__DATASET RECORDS__:
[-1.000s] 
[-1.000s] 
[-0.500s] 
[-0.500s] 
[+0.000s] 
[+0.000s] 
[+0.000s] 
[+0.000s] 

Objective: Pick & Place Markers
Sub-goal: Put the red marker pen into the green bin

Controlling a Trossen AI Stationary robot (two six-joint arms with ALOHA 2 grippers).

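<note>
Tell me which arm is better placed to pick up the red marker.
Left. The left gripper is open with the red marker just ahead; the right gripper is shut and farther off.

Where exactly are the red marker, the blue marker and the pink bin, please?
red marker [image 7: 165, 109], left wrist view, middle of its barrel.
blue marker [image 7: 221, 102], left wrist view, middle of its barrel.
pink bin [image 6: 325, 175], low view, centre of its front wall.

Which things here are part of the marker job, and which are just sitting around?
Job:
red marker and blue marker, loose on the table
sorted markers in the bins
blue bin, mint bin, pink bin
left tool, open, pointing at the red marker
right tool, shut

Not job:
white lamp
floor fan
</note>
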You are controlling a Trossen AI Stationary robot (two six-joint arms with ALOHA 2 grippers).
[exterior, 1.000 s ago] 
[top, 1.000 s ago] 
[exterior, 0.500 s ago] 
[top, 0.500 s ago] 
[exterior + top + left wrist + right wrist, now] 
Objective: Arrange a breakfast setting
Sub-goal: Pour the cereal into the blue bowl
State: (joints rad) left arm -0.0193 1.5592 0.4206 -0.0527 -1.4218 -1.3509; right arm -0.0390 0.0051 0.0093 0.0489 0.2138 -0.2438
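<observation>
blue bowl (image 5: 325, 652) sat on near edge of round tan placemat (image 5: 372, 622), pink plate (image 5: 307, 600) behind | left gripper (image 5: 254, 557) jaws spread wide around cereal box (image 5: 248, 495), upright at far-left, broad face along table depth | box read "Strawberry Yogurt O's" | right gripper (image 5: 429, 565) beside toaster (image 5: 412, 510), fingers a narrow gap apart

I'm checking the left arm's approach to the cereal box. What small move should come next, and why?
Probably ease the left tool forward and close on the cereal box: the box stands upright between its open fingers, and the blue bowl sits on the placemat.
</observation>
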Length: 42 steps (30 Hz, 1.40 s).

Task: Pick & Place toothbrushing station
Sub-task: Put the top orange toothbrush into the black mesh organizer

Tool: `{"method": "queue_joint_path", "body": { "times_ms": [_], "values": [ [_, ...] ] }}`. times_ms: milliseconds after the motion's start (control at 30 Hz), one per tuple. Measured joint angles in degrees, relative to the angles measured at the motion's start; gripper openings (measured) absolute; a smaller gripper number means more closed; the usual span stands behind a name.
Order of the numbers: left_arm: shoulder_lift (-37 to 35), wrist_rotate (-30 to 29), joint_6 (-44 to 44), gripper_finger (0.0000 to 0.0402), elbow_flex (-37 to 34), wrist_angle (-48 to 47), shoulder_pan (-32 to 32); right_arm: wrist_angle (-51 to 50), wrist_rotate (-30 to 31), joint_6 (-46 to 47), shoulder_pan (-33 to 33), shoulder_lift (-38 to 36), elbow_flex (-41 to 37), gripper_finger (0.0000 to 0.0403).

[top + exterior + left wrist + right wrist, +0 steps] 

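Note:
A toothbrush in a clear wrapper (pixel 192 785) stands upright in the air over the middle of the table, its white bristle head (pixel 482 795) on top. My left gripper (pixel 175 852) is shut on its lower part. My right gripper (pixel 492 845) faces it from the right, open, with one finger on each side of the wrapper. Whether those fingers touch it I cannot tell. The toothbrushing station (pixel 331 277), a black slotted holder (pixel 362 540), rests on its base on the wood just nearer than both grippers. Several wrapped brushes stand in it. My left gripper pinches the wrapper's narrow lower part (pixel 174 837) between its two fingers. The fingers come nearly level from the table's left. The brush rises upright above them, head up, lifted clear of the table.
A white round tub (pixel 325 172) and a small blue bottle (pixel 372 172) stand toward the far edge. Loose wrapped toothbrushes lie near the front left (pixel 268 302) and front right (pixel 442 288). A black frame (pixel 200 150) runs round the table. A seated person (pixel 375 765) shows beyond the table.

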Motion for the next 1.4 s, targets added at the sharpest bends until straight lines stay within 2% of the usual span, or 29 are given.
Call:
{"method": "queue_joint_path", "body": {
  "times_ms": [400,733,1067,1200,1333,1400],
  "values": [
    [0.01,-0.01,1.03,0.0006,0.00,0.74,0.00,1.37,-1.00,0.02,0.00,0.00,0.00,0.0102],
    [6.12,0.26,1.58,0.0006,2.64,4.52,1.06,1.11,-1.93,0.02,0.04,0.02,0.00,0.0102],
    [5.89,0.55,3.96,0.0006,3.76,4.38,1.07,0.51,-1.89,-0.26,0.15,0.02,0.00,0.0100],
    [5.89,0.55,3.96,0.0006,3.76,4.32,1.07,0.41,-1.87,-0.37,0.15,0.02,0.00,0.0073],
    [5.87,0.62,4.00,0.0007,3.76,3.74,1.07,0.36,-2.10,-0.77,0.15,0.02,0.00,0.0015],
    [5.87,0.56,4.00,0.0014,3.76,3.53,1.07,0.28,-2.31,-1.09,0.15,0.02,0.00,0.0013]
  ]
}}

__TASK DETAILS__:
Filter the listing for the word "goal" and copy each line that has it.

__RESULT__:
Sub-goal: Put the red marker pen into the green bin
Sub-goal: Pour the cereal into the blue bowl

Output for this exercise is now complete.